Are Million-Dollar Conforming Loan Limits A Market-Crash Flashback?


Mortgage giants Fannie Mae and Freddie Mac have raised their limits on government-backed loans to $647,200 in most of the country and nearly $1 million in some high-cost American communities. 

Does that mean lenders are repeating the same mistakes which led to the 2008 crash?

This 18% hike in the size of conforming loans is the highest single jump since at least 1970, outpacing the 15.9% increase seen in 2006. Two years later, on Dec. 30, 2008, the Case-Shiller home price index reported its largest drop in history. The credit crisis and housing bubble burst that followed led in part to the Great Recession in the United States.
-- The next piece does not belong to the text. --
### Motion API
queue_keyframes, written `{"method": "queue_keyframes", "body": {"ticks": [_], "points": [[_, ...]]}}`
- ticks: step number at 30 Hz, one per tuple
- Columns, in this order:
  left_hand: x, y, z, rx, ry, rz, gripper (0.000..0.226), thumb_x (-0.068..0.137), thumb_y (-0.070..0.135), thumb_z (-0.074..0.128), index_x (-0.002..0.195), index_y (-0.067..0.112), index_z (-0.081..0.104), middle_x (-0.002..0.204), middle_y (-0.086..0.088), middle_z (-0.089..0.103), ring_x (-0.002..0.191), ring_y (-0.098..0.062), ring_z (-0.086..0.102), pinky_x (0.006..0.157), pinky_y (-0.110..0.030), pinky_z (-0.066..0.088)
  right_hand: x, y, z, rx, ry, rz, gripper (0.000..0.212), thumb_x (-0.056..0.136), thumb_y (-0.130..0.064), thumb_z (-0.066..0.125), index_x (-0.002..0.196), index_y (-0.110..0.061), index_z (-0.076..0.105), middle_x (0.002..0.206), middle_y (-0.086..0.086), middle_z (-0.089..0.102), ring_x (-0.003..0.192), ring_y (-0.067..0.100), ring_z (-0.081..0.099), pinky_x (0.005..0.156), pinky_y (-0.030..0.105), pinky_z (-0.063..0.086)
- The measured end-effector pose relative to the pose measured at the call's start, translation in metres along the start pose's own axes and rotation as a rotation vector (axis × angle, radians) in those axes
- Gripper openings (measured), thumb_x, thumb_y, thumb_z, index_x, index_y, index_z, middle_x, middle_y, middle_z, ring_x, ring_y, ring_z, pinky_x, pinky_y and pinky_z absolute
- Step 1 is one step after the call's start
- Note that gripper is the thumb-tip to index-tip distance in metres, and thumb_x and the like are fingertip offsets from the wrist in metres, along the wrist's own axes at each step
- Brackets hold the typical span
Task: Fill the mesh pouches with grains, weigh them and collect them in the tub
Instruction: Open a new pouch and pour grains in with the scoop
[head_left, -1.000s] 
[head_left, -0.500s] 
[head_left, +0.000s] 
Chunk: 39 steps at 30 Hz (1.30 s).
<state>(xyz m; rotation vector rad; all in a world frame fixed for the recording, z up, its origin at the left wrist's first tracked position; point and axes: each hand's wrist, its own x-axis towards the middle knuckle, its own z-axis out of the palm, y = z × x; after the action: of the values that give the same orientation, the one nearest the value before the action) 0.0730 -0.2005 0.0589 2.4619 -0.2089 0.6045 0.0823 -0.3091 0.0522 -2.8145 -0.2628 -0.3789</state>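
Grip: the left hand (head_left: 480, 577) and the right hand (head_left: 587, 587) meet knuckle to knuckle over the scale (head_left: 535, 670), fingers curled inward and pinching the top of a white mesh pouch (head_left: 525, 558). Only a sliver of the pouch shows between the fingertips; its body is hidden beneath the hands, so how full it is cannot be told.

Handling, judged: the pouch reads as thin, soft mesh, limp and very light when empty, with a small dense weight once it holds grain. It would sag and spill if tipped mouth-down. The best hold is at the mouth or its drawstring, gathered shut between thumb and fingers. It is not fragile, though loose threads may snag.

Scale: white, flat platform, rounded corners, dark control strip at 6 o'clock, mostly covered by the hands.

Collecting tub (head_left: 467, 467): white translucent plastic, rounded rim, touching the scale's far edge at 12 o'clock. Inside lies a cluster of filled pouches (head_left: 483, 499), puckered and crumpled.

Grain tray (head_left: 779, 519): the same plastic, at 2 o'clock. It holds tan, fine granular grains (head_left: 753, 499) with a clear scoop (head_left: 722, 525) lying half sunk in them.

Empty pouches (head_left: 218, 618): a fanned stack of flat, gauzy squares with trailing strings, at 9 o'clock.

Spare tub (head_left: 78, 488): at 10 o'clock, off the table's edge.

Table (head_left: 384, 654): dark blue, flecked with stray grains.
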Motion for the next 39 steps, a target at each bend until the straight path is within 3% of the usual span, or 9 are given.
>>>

Now some observers fear U.S. markets are moving back to that same point. “In the 2000s federal loan subsidies and low-interest rates fed a housing mania that ended in panic and a crash. Taxpayers had to rescue Fannie and Freddie to the tune of $190 billion,” the Wall Street Journal editorialized. “Here we go again?”

That’s the question The Mortgage Note asked David Bahnsen, founder and managing partner of The Bahnsen Group. Is Washington repeating the same mistakes that led to the 2008 crash?

“I do not believe the Fannie increased conforming limit risks an exact repeat of 2008, but I do think it is marginally in the same category of thoughtless subsidy to something already over-priced,” Bahnsen said.

Bahnsen explained that the upper range price point is in no need of mortgage facilitation from Fannie and Freddie, and to accommodate this to that price point puts lower-cost money on the table for an over-priced asset.

“In other words, it facilitates the misallocation of capital.  Now, the leverage rates of pre-2008 are not coming back any time soon so the systemic risk is less, but the point is this goes the opposite direction of where we ought to be,” Bahnsen said.

Tom LaMalfa, President of TSL Research & Consulting, told the MortgageGrader website, “We are in a similar situation as 2008. Nobody is expecting a decline in home prices. There is no material change in underwriting with high loan-to-values, high debt ratios, and minimal FICO scores.”

LaMalfa was one of the people sounding the alarm in 2000 regarding a potential Fannie/Freddie crash.

Seeking Alpha reports Fannie Mae stock surged 26% and Freddie Mac went up by 25% after the Federal Housing Finance Agency after this lastest increase in conforming loan limits.

Both companies will be able to back loans of over $970,000 in high-cost areas like New York, San Francisco, Washington, DC, and Los Angeles.

Mortgage lending declined in both Q2 and Q3 2021, the first consecutive decline in two years and the first time since 2000 that lending fell in Q2 and Q3, according to ATTOM’s Q3 2021 U.S. Residential Property Mortgage Origination Report.

Mortgage rates remained basically the same over the last week, averaging 3.11%, Freddie Mac reported.